*THE INPUT:*
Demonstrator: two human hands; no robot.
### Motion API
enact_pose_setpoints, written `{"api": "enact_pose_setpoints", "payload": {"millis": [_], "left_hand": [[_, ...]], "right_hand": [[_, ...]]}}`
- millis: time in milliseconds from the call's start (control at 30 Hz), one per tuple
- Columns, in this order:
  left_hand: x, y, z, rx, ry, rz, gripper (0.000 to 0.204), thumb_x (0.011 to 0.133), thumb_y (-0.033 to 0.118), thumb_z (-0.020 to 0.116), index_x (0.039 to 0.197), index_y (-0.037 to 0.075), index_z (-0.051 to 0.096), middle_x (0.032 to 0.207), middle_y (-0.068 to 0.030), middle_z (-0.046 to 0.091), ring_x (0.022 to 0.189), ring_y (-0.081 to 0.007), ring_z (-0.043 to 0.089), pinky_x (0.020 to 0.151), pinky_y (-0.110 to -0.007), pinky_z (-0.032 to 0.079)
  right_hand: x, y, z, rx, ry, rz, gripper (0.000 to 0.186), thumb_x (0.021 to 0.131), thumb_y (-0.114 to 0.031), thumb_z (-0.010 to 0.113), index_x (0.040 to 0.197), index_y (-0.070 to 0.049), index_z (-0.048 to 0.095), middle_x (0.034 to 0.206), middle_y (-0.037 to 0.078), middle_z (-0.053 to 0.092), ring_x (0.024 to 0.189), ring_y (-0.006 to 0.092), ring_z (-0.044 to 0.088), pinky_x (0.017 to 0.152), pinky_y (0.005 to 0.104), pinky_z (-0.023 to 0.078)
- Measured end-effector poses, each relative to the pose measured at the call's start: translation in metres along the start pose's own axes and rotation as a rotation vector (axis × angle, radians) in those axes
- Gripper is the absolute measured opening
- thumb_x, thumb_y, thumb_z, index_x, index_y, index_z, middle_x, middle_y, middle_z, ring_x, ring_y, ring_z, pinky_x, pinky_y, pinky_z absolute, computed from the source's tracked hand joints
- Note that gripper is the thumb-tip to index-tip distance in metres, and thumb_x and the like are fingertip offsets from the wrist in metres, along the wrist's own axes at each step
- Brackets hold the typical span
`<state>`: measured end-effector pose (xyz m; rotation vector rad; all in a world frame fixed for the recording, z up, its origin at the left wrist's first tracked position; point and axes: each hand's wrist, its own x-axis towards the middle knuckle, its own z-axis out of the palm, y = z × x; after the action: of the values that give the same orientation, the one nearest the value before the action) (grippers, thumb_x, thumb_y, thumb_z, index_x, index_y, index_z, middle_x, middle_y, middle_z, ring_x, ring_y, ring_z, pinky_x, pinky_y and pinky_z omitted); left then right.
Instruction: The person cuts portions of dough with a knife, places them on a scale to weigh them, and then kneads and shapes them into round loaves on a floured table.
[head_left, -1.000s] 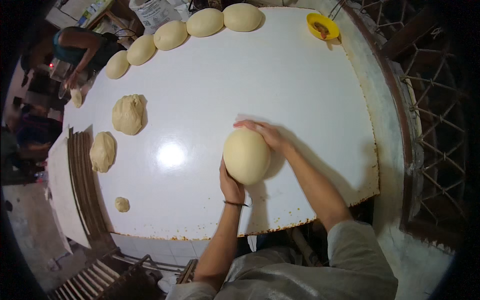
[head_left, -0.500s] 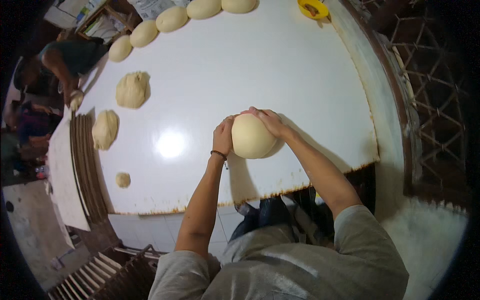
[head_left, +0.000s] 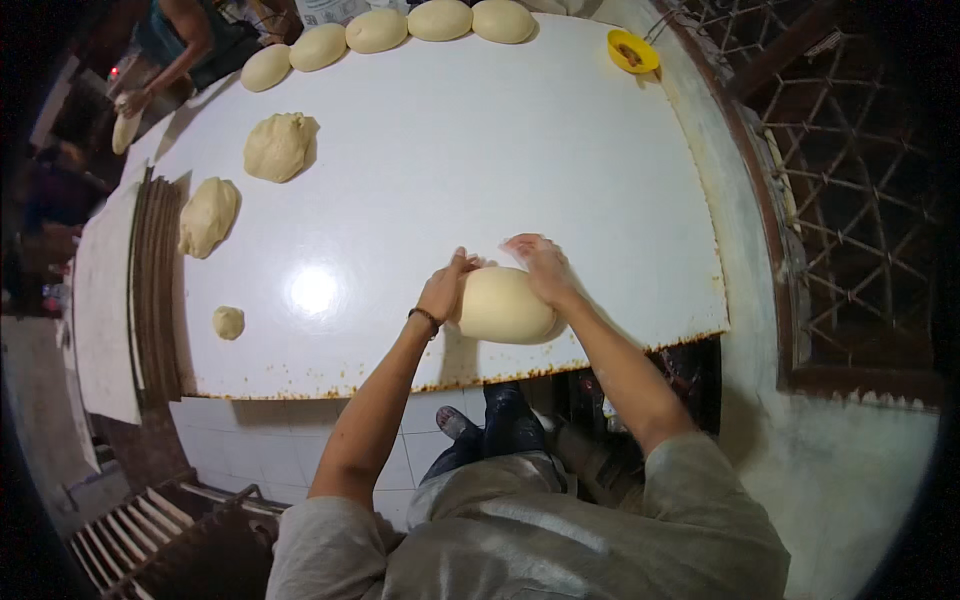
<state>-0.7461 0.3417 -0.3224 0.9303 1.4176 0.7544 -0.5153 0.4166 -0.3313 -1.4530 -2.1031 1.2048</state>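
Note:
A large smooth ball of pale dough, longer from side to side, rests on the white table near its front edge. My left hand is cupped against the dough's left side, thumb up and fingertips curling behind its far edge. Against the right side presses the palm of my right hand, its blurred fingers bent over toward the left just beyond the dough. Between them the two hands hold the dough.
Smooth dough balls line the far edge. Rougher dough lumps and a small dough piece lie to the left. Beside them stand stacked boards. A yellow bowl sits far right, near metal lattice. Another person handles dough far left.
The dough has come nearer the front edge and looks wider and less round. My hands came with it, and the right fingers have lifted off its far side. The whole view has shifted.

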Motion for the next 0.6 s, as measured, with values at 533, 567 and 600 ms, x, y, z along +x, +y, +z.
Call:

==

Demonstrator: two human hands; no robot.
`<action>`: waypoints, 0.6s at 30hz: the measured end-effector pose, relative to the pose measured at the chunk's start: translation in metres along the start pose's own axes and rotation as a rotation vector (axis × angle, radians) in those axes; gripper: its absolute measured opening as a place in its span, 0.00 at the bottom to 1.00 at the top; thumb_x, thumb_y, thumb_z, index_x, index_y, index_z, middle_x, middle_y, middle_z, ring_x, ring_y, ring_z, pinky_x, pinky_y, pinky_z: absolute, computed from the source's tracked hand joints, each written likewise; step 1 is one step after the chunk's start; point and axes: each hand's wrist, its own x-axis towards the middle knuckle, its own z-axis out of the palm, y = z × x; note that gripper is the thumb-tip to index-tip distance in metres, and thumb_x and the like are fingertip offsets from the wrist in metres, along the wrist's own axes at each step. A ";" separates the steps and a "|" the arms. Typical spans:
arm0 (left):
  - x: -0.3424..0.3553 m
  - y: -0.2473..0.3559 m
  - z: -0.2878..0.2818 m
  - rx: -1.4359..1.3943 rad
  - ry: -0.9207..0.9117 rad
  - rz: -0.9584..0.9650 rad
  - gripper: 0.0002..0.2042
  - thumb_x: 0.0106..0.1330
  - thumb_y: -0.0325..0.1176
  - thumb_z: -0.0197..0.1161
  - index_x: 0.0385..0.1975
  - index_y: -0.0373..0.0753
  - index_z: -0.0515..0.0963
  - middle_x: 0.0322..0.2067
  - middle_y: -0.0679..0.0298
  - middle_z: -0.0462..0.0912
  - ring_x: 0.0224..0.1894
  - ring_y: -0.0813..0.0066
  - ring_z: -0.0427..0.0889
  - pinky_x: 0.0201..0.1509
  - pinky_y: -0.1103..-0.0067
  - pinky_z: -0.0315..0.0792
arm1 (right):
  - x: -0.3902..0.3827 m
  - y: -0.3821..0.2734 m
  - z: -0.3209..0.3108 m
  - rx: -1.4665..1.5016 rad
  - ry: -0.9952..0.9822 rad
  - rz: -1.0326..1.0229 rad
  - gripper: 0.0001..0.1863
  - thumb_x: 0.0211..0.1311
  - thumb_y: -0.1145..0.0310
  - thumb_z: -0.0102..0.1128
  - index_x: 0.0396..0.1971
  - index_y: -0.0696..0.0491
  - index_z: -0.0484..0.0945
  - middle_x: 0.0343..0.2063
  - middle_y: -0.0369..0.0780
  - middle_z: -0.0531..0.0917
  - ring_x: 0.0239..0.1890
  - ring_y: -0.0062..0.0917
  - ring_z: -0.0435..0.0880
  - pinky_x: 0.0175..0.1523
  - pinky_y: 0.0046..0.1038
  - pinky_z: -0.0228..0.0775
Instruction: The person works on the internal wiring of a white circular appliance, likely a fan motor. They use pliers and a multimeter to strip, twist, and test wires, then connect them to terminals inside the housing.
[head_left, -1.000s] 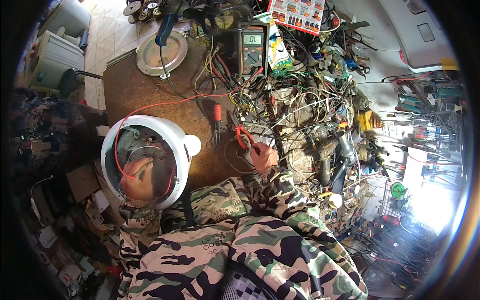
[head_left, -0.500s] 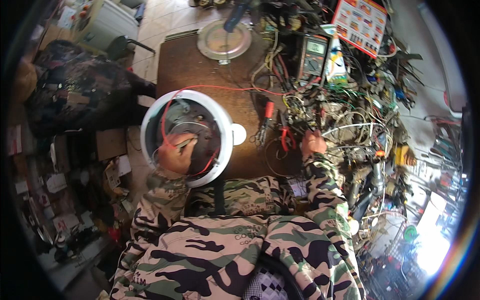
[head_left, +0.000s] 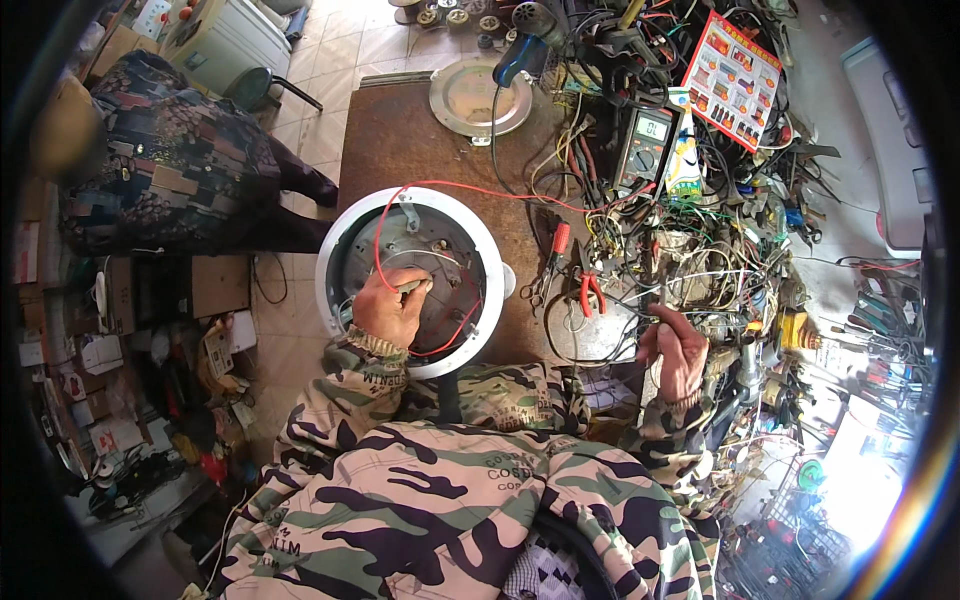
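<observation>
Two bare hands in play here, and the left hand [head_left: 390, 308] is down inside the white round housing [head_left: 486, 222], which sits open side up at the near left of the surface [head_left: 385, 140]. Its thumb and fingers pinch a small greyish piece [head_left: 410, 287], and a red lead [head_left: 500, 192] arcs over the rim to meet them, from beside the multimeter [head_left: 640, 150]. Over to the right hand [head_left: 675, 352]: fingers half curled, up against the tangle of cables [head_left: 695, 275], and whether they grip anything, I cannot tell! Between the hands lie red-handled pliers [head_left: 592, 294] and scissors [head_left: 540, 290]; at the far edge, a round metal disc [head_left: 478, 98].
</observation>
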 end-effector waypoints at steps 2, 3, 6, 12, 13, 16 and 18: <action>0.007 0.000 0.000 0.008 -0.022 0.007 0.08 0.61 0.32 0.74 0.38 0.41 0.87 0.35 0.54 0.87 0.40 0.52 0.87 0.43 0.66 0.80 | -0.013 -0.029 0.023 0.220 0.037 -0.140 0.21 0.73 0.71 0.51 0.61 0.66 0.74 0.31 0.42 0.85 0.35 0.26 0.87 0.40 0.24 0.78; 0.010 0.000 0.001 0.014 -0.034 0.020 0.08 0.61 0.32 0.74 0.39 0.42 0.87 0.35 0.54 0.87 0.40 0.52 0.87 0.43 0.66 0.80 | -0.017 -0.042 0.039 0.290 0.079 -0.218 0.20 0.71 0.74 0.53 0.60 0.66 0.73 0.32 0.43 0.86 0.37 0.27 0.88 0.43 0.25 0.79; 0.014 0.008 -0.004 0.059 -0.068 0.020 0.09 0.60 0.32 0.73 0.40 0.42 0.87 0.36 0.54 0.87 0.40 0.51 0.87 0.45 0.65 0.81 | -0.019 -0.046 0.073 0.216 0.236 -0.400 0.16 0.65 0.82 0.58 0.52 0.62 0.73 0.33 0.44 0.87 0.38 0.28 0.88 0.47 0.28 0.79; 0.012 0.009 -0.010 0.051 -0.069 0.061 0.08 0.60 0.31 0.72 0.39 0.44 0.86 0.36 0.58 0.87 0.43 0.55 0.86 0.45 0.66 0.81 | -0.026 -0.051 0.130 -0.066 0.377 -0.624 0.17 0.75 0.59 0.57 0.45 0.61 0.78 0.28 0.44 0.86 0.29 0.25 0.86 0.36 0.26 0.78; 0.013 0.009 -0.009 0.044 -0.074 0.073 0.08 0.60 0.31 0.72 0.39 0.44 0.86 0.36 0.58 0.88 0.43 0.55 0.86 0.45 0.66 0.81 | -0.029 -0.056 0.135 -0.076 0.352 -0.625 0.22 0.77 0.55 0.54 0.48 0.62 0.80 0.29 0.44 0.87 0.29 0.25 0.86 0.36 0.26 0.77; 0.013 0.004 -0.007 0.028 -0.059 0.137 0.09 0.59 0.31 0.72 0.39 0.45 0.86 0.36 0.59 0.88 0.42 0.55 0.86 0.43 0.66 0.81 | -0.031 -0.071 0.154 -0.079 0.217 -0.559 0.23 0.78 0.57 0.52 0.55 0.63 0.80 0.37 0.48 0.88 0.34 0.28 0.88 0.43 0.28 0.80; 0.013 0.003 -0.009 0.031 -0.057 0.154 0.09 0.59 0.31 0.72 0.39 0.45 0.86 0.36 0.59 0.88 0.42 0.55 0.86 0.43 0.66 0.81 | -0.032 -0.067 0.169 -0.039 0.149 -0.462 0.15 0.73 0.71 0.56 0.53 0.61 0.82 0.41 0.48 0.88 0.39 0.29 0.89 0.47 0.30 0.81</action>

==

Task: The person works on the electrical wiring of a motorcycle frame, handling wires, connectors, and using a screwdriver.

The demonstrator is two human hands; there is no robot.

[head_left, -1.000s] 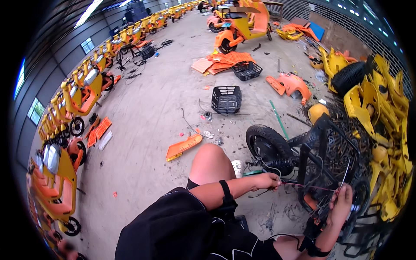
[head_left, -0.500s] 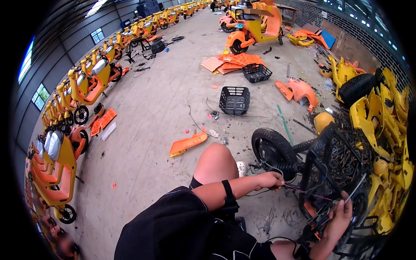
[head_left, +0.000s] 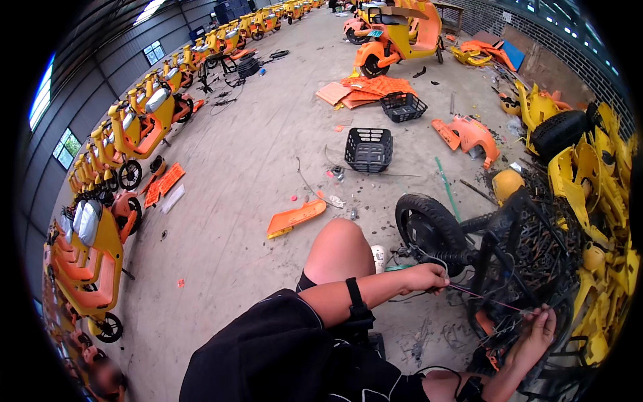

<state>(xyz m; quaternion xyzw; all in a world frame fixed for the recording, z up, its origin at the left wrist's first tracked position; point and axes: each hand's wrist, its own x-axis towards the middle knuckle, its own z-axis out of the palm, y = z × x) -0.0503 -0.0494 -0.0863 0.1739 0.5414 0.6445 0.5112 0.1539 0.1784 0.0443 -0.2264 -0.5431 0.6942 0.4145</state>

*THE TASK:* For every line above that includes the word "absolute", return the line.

*RESPONSE:*
- Gripper is the absolute measured opening
- thumb_x, thumb_y, thumb_z, index_x, index_y, index_z, middle_x, middle_y, middle_z, ring_x, ring_y, ring_z, pinky_x, pinky_y, pinky_z absolute, computed from the source's tracked hand joints
`<action>`: waypoints, 0.6s at 30hz: the measured end-effector pose, relative to the pose measured at the chunk's start: translation in metres along the start pose's own axes and rotation as a rotation vector (axis × angle, radians) in those axes; gripper: its absolute measured opening as a place in its span, 0.00 at the bottom to 1.00 at the top; thumb_x, thumb_y, thumb_z, index_x, index_y, index_z, middle_x, middle_y, middle_z, ring_x, ring_y, ring_z, pinky_x, pinky_y, pinky_z: absolute, computed from the source's tracked hand joints, each written likewise; step 1 is one step after the chunk's start; point and axes: each hand's wrist, its own x-axis towards the middle knuckle, its own z-axis out of the palm, y = z × x; note that gripper is the thumb-tip to index-tip distance in metres, and thumb_x and the like are fingertip offsets from the wrist in metres, along the wrist's own axes at each step. A ";" separates the steps and a "|" the arms. Typical spans:

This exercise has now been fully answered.